REPUBLIKA.CO.ID, SOLO---Selama kurun waktu 10 tahun terakhir ini aparat kepolisian telah berhasil membekuk sebanyak 800 teroris di Indonesia, kata Direktur Pencegahan Badan Penanggulangan Terorisme (BNPT) Brigjen Pol ESA Permadi.
"Sedangkan khusus tahun 2011 ada sebanyak 93 orang teroris yang ditangkap, dan delapan orang di antaranya tewas," katanya pada seminar "Dengan Semangat Kebangkitan Nasional Kita Galang kebersamaan Mencegah Kekerasan dan Terorisme Untuk Kedamaian" di Universitas Sebelas Maret Surakarta (UNS), Jumat.
Selain itu, polisi juga berhasil menyita sebanyak 23 pucuk senjata laras panjang yang terdiri 12 pucuk senjata jenis AR-15/M-15 satu pucuk jenis Remington Long Rifle dan 24 pucuk senjata laras pendek. Semua senjata itu sekarang telah disita oleh aparat keamanan.
Sebanyak 800 orang teroris yang berhasil ditangkap itu disebut-sebut berasal dari 10 kelompok. Permadi mengatakan mereka melakukan tindakan tersebut karena faktor sosial politik, karena ketidak adilan, memaksakan satu model kebenaran agama terhadap mereka yang berbeda dan lain-lain. "Mereka bertujuan mendirikan Negara Islam".
Guru Besar FISIP UNS Prof Pawito mengatakan praktik terorisme di Indonesia berkembang terutama setelah negara terkesan kurang memberikan perhatian dan melakukan pembinaan kepada potensi-potensi anak bangsa.
Kondisi itu, sebagai akibat dari kecenderungan praktek mengumbar syahwat kekuasaan di kalangan elite politik dan meluasnya kecenderungan hedonik di beberapa kalangan masyarakat, katanya.
Ia mengatakan elite politik Indonesia setelah periode reformasi mengalami pendangkalan dalam hal wawasan dan sifat kenegarawanan.

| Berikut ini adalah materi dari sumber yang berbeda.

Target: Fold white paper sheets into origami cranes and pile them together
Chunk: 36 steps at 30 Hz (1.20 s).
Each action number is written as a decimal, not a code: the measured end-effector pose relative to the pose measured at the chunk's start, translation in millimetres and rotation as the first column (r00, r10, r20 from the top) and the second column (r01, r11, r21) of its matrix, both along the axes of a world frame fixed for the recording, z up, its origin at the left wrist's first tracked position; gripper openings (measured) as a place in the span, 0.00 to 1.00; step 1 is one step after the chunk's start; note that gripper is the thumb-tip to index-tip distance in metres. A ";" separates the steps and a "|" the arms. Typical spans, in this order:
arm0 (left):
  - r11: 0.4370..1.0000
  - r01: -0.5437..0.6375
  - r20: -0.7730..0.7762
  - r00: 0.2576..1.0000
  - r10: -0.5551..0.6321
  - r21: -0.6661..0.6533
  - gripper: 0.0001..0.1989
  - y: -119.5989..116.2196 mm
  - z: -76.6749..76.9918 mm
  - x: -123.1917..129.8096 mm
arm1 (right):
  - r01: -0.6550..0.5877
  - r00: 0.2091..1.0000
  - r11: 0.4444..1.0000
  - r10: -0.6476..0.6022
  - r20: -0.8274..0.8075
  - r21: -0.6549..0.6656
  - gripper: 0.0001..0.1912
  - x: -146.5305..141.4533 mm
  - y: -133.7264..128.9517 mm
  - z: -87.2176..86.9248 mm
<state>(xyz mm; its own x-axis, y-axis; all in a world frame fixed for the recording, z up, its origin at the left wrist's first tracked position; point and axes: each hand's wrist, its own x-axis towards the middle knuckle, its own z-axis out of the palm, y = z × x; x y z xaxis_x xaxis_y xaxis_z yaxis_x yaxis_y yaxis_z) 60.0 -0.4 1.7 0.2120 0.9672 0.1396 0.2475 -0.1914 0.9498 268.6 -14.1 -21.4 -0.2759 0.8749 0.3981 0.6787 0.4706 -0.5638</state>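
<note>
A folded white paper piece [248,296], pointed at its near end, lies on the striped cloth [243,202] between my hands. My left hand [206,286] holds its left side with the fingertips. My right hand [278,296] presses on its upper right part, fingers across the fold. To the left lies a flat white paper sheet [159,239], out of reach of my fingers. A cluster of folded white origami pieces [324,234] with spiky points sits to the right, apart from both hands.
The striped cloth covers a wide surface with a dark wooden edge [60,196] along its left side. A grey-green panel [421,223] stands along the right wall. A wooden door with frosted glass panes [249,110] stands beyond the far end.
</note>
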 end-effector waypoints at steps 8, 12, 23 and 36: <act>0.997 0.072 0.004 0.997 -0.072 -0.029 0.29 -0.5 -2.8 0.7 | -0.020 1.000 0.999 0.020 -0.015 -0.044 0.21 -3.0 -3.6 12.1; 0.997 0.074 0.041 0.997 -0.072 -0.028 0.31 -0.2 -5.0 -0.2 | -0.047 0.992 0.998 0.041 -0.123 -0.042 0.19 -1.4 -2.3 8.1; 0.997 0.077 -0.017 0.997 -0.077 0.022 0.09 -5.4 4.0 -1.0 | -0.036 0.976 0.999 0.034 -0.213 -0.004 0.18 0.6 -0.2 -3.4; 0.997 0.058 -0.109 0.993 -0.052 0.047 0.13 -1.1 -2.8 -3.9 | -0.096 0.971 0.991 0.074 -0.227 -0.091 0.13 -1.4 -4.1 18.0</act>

Hal ini terutama disebabkan oleh karena sifat keengganan belajar dan mengembangkan gagasan-gagasan para pendahulu, di kalangan banyak elite politik Indonesia.
Bahkan dapat dikatakan bahwa sebagian dari elite politik Indonesia, termasuk misalnya yang duduk di parlemen, sebenarnya tidak kompeten.
Hal demikian telah menyebabkan pendangkalan nilai-nilai kenegarawanan dan dedikasi di kalangan elite politik dan pejabat publik yang kemudian digantikan oleh sifat-sifat tamak yang mewujud ke dalam sikap-sikap dan perilaku yang cenderung mengumbar syahwat kekuasaan dan hedonik, katanya.